Back in May some media outlets were telling us that the property boom was over.

After dwelling prices had recorded “the biggest rise in three years” in the March quarter (a 2.8% quarterly rise, as an average across the eight capital cities), data published in May was interpreted as the end of the alleged boom almost before it had started.

The limelight seekers at RP Data, who tend to sacrifice credibility at the altar of cheap publicity, had published (on May 1) their analysis of what happened to prices in April, apparently forgetting that it would take months before a full set of data was available to make an accurate call.

These (very) preliminary figures spat out of a careless computer found that prices fell 0.5% in April. This led multiple newspapers to declare the market recovery to be over.

It was, of course, a statistical aberration and prices, on average, continued to rise in subsequent months. The same media outlets were pretty soon shouting about “white hot” markets creating that most dreaded of property phenomena, the bubble.

That experience should have been a timely lesson that one month’s figures from one source are meaningless, particularly when there are numerous other research outlets with different figures.

But, no, we are back in the same territory again. The same rubbery figures factory reports price stagnation in November. Media, aided and abetted by RP Data mouthpieces, has declared the peak of the market.

Louis Christopher of SQM Research has disputed the validity of the figures. He says it’s wrong to claim that the market has peaked based on a single month’s figures. He’s right of course and anyone with any experience with real estate research would agree.

Privately, the boffins at RP Data would probably agree too. If they don’t, they need to find a new profession. But the objective is today’s headlines, not genuine analysis.

But hang on. If you dig down deeper in the dodgy data, prices allegedly rose 2.8% in November in Darwin, 1.2% in Adelaide and 2.9% in Perth. Sydney showed monthly growth of a tick under 1%, which, in annual terms, is still a strong growth rate.

Only Canberra and Melbourne showed significant falls.

So the basis for declaring the peak of this market cycle is flimsy indeed.

If you chose to place any credibility on these figures, which I don’t, you would interpret them as depicting markets still growing strongly in Sydney, Perth, Darwin and Adelaide.

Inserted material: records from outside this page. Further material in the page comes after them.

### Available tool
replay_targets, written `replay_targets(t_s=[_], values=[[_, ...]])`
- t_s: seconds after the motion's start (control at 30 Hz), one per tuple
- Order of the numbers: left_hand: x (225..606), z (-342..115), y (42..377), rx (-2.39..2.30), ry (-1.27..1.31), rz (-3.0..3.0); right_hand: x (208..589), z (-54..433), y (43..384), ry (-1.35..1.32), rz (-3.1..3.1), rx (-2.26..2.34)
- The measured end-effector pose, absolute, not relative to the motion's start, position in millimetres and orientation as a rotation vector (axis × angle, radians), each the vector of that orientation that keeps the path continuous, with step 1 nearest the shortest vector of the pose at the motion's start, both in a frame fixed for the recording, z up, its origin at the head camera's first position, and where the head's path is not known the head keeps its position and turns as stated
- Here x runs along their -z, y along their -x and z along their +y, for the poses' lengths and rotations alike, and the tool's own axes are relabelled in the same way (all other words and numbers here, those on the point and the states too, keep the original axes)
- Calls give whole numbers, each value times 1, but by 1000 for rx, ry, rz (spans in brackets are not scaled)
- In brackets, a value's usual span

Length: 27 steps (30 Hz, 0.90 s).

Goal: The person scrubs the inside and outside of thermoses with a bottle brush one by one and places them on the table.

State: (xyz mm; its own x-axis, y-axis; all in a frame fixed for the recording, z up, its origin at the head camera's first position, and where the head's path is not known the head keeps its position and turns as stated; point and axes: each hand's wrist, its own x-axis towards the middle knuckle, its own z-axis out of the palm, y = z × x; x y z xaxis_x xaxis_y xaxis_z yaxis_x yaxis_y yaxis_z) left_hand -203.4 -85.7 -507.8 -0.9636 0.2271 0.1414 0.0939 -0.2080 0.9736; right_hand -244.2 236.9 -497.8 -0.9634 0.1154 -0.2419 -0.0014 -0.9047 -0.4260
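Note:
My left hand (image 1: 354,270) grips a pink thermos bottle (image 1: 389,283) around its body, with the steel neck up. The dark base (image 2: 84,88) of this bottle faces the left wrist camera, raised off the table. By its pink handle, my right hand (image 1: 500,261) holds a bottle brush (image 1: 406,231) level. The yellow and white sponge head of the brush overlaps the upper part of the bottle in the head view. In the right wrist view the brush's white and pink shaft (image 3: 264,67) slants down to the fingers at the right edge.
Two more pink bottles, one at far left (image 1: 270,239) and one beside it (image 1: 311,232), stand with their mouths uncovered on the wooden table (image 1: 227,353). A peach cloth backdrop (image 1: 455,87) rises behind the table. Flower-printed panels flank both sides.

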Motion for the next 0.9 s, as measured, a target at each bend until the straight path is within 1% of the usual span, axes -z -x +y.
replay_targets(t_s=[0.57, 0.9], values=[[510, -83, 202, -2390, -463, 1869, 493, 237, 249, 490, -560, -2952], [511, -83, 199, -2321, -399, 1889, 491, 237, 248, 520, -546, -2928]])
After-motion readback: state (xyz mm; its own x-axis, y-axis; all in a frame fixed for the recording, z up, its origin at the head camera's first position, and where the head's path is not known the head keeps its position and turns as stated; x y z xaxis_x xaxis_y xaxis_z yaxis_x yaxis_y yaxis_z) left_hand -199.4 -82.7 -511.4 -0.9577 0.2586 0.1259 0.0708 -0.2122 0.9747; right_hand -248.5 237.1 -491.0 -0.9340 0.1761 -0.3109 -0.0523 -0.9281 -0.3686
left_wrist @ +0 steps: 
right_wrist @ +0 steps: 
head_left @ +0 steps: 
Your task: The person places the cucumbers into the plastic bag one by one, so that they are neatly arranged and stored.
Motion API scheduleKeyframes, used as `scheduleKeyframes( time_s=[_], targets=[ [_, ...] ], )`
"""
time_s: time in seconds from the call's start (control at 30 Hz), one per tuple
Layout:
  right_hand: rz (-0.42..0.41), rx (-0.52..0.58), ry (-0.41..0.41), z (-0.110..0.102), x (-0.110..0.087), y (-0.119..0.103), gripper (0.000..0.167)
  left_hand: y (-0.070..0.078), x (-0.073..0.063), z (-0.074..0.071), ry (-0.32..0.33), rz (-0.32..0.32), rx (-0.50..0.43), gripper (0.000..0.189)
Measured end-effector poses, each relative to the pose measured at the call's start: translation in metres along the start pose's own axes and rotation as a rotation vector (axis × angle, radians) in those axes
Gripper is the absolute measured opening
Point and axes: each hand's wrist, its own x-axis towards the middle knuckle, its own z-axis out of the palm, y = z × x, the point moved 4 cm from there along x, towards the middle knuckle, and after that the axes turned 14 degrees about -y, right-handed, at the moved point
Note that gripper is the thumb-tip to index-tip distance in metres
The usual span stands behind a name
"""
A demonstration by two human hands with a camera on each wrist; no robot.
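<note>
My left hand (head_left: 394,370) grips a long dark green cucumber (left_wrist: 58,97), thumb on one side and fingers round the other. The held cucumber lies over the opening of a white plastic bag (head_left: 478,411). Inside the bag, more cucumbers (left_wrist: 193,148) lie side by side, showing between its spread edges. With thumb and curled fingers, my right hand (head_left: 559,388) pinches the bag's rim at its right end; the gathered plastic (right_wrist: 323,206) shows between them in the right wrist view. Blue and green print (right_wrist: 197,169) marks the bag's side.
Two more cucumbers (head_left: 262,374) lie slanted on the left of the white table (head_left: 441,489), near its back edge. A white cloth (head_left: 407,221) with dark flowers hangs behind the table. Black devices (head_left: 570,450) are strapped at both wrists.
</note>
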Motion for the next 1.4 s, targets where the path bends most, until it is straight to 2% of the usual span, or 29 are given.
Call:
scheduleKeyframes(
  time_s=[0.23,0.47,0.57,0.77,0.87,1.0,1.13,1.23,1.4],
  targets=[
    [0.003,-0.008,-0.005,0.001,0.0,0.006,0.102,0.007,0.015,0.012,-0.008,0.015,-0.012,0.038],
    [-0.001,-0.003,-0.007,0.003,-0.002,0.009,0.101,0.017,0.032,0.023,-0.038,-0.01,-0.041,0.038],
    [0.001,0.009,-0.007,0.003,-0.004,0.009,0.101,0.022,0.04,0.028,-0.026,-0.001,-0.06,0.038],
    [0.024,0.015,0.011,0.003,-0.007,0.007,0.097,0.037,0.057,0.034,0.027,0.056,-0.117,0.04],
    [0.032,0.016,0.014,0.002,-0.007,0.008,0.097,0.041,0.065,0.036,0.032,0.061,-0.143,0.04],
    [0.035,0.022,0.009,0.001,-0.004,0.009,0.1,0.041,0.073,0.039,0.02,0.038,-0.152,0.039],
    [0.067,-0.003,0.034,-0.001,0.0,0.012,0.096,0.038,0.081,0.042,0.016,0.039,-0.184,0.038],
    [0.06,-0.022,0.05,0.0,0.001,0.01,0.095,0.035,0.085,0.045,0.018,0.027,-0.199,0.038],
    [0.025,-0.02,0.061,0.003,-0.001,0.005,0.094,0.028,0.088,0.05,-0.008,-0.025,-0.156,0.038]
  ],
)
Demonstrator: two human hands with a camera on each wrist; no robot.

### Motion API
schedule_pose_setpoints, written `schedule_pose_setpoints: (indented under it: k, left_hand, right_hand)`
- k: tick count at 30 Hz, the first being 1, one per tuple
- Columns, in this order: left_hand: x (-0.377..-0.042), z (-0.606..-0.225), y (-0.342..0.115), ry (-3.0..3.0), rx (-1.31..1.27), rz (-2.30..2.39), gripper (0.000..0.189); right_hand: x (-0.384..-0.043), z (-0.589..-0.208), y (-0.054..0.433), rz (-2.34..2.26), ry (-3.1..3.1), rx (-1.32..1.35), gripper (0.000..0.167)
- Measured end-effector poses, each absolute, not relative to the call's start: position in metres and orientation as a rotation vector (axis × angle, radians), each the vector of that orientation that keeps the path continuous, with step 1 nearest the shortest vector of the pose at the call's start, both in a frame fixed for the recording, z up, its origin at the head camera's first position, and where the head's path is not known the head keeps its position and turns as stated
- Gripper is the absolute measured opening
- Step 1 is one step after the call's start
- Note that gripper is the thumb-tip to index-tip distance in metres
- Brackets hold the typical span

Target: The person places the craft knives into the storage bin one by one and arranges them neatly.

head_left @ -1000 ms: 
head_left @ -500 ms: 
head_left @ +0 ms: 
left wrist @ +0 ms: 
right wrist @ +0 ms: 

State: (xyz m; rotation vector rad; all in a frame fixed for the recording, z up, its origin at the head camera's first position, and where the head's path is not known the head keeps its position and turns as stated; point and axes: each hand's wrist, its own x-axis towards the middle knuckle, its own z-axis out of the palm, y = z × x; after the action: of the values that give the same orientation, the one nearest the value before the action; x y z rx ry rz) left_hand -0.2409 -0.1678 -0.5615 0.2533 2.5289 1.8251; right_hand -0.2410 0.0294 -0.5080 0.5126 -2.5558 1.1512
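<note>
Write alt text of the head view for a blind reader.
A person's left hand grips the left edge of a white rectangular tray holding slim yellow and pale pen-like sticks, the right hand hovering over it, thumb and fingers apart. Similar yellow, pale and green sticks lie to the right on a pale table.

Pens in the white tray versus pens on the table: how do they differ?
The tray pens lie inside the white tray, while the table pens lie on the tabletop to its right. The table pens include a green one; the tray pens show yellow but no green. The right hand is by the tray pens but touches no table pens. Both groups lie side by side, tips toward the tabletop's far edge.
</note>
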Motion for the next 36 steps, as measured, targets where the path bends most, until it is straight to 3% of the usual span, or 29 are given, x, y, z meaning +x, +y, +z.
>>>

So this so-called research fails on two major points. It treats Australia as one property market and declares that “dwelling values increased 0.1% in November”, ignoring regional differences, which show that most of our major markets are still rising strongly. And it places undue significance on a single month’s figure from a single data source.

And when you look at the figures from the same source for the three months to November, they actually show capital city homes values (again treated as one market) rising at their fastest pace in three years.

The end result of this shameless lust for publicity is misinformation and confusion for property consumers.